Pois foi nesse ambiente irrespirável que surgiu a figura mansa de João 23. Quando João Paulo 2º foi indicado, o Vaticano espalhou fotos dele esquiando, para provar que os papas também são humanos. João 23 não precisava disso. Bastava o olhar doce, de camponês italiano, e as palavras.
Nem me lembro direito mais do conteúdo das encíclicas "Mater et Magistra" e "Rerum Novarum", que mudaram os rumos da igreja. Mas me lembro o que ocorreu com nosso grupo. Saí dos congregados e aderi à JEC (Juventude Estudantil Católica). Passamos a visitar a favela do Serrado, levando roupas, alimentos e instrução. Principalmente, aprendemos as virtudes da tolerância, a nos abrir para o mundo de uma maneira diferente.
No novo mundo havia espaço, de igual para igual, para o Ricci e o Netinho. E a distância que separava o mundo antigo era de apenas um quilômetro _a avenida Champagnat, que ligava o velho Marista ao novo, o Colégio São Domingos das freirinhas.
Os dominicanos representavam nosso ideal de religião. Não apenas as freirinhas, que nos abrigavam da intolerância e da repressão dos maristas _além de nos permitir a convivência com as internas. Os seminaristas dominicanos de São Paulo, do convento de Perdizes, passavam as férias por lá, vigiados pelo frei João Baptista, um inovador que criou uma fábrica de móveis com gestão dos empregados. Era uma rapaziada esportista, séria com as meninas, porém gozadora, que nos acompanhava nas serenatas com suas vozes treinadas pelo canto gregoriano.

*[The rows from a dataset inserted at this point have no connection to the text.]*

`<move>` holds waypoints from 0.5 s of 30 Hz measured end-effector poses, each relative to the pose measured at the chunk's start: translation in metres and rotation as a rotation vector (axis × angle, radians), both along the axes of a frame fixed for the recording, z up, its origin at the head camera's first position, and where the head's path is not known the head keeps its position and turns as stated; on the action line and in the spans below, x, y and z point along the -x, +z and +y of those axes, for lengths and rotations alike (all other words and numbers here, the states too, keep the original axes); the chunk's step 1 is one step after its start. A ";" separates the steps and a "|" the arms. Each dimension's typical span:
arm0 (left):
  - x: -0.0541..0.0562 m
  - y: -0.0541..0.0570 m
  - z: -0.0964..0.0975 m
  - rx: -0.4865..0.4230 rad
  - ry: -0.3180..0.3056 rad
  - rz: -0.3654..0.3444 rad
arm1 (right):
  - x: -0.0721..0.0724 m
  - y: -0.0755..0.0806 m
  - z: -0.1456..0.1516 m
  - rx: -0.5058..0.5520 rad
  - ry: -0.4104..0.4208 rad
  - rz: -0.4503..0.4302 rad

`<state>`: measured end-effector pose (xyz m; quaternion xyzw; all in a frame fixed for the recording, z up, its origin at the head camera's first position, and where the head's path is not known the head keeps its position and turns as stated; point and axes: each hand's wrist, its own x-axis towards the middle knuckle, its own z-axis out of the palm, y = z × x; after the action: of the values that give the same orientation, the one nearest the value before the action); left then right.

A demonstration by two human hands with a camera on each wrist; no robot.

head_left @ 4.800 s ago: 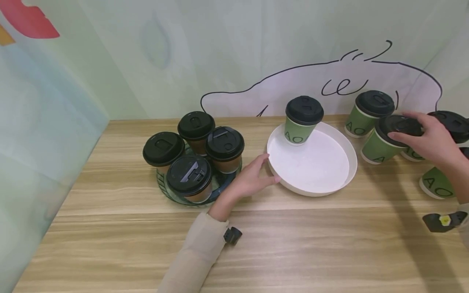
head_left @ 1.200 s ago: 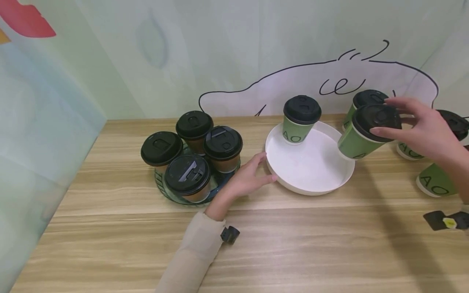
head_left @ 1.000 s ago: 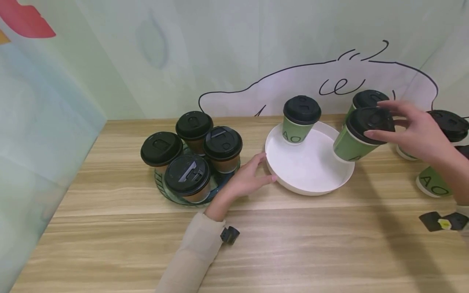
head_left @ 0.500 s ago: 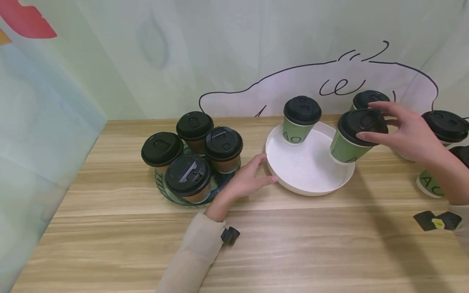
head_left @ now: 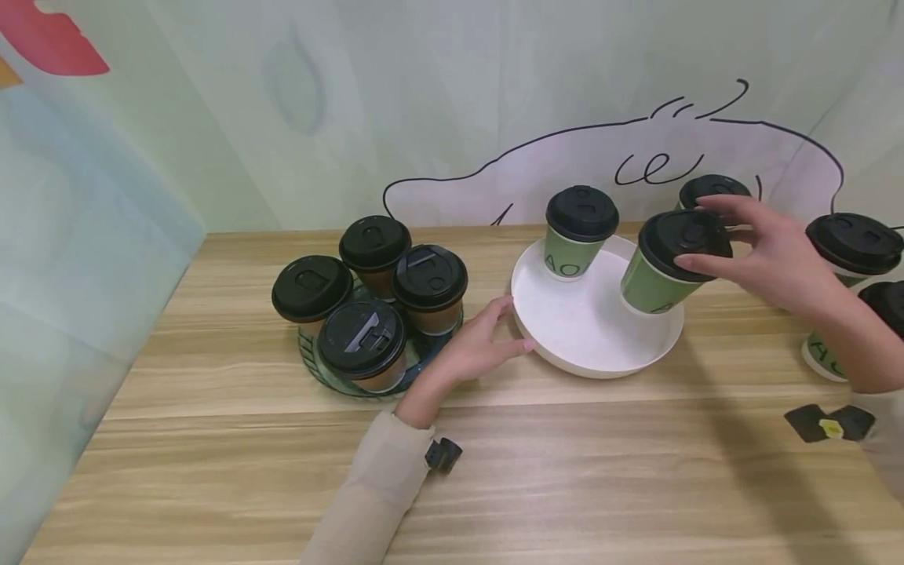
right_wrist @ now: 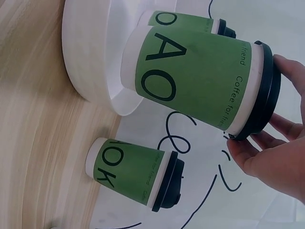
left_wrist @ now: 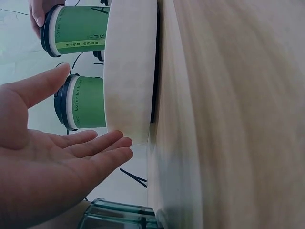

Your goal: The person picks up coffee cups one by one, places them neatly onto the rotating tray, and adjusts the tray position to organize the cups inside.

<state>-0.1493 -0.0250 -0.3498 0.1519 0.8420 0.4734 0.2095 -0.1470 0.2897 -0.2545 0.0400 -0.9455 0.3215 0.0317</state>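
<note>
My right hand (head_left: 784,255) grips a green paper coffee cup (head_left: 657,278) by its black lid, thumb on one side and fingers on the other. The cup leans slightly over the right part of a round white tray (head_left: 582,337); in the right wrist view its base (right_wrist: 131,59) is level with the tray's rim. Another green cup (head_left: 574,247) stands upright at the back of the tray. My left hand (head_left: 476,345) rests at the tray's left rim, its fingers extended and spread, as the left wrist view also shows (left_wrist: 62,157).
Left of the tray, several brown cups with black lids (head_left: 363,337) stand on a round glass plate (head_left: 307,357). More green cups stand at the right, one behind my right hand (head_left: 713,188) and others near the right edge (head_left: 854,243). A printed wall backs the wooden table (head_left: 494,486).
My right hand has lifted the green cup from the group at the right and carried it left, over the white tray. The left hand has stayed at the rim.
</note>
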 end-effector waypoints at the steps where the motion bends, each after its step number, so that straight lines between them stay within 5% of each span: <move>1: 0.000 0.000 0.000 -0.001 0.000 -0.001 | 0.000 0.000 -0.001 0.006 0.007 0.000; 15: 0.000 0.000 0.000 0.010 -0.002 0.003 | 0.006 -0.006 -0.018 0.024 0.075 0.011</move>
<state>-0.1490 -0.0254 -0.3496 0.1525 0.8445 0.4687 0.2095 -0.1530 0.2721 -0.2605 0.0766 -0.9393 0.3334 0.0254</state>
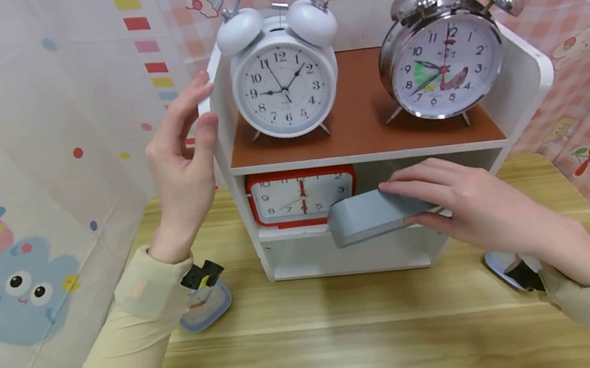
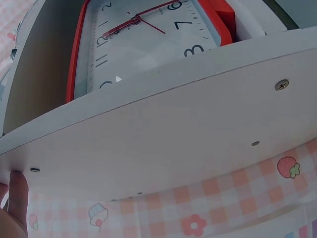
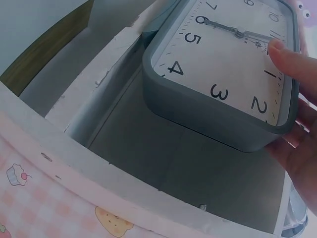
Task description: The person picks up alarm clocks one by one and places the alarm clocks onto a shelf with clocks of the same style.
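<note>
A grey-blue square desk clock [image 1: 370,216] is tilted in front of the middle shelf, held by my right hand [image 1: 458,202]. In the right wrist view, a fingertip lies on the white face of this clock [image 3: 223,74], and other fingers pass behind its far edge. My left hand [image 1: 180,156] touches the upper left side panel of the white shelf unit [image 1: 245,216], its fingers fairly straight. From the left wrist, fingertips [image 2: 19,198] show against the outer face of that panel. Left of the held clock, a red-framed clock [image 1: 280,202] stands in the middle compartment.
On the brown top shelf [image 1: 359,99] stand a white twin-bell alarm clock [image 1: 286,88] and a chrome one [image 1: 445,65]. A small blue-rimmed clock [image 1: 200,313] lies on the wooden table [image 1: 317,344], left of the unit; another blue-rimmed object [image 1: 502,268] is partly hidden by the right wrist.
</note>
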A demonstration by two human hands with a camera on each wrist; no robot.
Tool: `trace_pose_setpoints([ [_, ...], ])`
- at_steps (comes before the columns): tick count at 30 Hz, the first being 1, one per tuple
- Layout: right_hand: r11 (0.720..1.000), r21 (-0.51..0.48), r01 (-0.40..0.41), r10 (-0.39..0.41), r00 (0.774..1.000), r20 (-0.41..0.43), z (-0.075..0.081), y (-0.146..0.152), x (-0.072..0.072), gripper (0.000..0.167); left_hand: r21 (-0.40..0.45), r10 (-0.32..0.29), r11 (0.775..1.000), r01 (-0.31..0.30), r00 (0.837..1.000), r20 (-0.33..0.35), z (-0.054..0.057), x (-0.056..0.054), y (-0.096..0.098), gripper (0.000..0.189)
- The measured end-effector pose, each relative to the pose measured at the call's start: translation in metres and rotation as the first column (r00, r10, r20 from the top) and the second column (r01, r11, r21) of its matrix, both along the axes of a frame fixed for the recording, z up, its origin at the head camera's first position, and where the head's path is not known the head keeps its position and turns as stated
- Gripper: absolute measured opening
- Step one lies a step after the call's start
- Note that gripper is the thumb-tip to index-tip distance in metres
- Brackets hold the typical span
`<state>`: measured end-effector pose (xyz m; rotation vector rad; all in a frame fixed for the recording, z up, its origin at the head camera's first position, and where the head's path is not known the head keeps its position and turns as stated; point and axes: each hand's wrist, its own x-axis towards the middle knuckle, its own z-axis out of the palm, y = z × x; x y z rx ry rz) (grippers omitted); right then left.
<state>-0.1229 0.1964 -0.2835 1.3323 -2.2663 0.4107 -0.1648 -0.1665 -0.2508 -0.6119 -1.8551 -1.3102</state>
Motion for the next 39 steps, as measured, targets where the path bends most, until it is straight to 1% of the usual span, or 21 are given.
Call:
trace_pose_setpoints([
  [9, 1.000, -0.002, -0.005, 0.005, 1.000, 0.016, -0.001, 0.000, -0.003, 0.058, 0.001, 0.001, 1.000, -0.001, 1.000, -0.001, 0.001, 0.001, 0.002, 0.037],
  [13, 1.000, -0.009, -0.004, 0.004, 1.000, 0.005, -0.003, -0.001, -0.003, 0.057, -0.002, 0.002, 1.000, -0.002, 1.000, -0.004, 0.001, 0.000, 0.002, 0.036],
  [17, 1.000, -0.014, 0.006, -0.006, 0.999, -0.041, -0.008, -0.002, -0.003, 0.056, 0.004, 0.000, 1.000, 0.000, 1.000, -0.004, 0.001, 0.001, 0.003, 0.041],
  [22, 0.999, -0.029, 0.030, -0.033, 0.992, -0.122, -0.017, -0.006, -0.001, 0.052, 0.018, -0.004, 1.000, 0.005, 1.000, -0.002, 0.000, 0.001, 0.003, 0.042],
  [29, 0.994, -0.074, 0.081, -0.095, 0.971, -0.218, -0.032, -0.014, 0.004, 0.046, 0.042, -0.010, 0.999, 0.010, 1.000, 0.003, -0.001, 0.003, 0.002, 0.040],
  [33, 0.989, -0.102, 0.112, -0.133, 0.963, -0.236, -0.038, -0.018, 0.008, 0.044, 0.036, -0.009, 0.999, 0.008, 1.000, 0.005, 0.000, 0.003, 0.003, 0.038],
  [36, 0.986, -0.115, 0.118, -0.145, 0.956, -0.256, -0.041, -0.021, 0.011, 0.042, 0.035, -0.007, 0.999, 0.007, 1.000, 0.006, -0.001, 0.003, 0.003, 0.039],
  [39, 0.985, -0.139, 0.100, -0.138, 0.943, -0.302, -0.045, -0.025, 0.013, 0.039, 0.039, -0.010, 0.999, 0.010, 1.000, 0.006, -0.001, 0.003, 0.003, 0.043],
])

No Marista, a figura dominante era o olho de Deus. Nos dominicanos, o Cristo _como chamavam Jesus. No Marista, havia um culto estranhíssimo a Virgem Maria, já que sua única função era encaminhar os pedidos ao filho severo. Nos Dominicanos, era Maria, figura doce, porém afirmativa.
Com o tempo, me afastei de ambos, do velho e do novo e envelhecido catolicismo. Mas, sob a noite fria e estrelada de Poços, lembrei-me mais uma vez de João 23. E quase me deu vontade de voltar a crer.